TASK REQUIREMENTS
Make an exact transcription of the data below.

»»

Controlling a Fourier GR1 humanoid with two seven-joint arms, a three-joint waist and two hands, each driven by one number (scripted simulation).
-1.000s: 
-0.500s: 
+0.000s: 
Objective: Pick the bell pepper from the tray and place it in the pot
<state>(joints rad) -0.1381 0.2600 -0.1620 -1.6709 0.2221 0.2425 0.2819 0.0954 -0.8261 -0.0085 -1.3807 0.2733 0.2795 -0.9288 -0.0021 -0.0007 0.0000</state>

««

YOUR RESPONSE
Controlling a Fourier GR1 humanoid with two seven-joint arms, a three-joint waist and two hands, each driven by one number (scripted simulation).
-1.000s: 
-0.500s: 
+0.000s: 
Objective: Pick the bell pepper from the tray and place it in the pot
<state>(joints rad) -0.1381 0.2600 -0.1620 -1.6709 0.2221 0.2425 0.2819 0.0954 -0.8261 -0.0085 -1.3807 0.2733 0.2795 -0.9288 -0.0021 -0.0007 0.0000</state>

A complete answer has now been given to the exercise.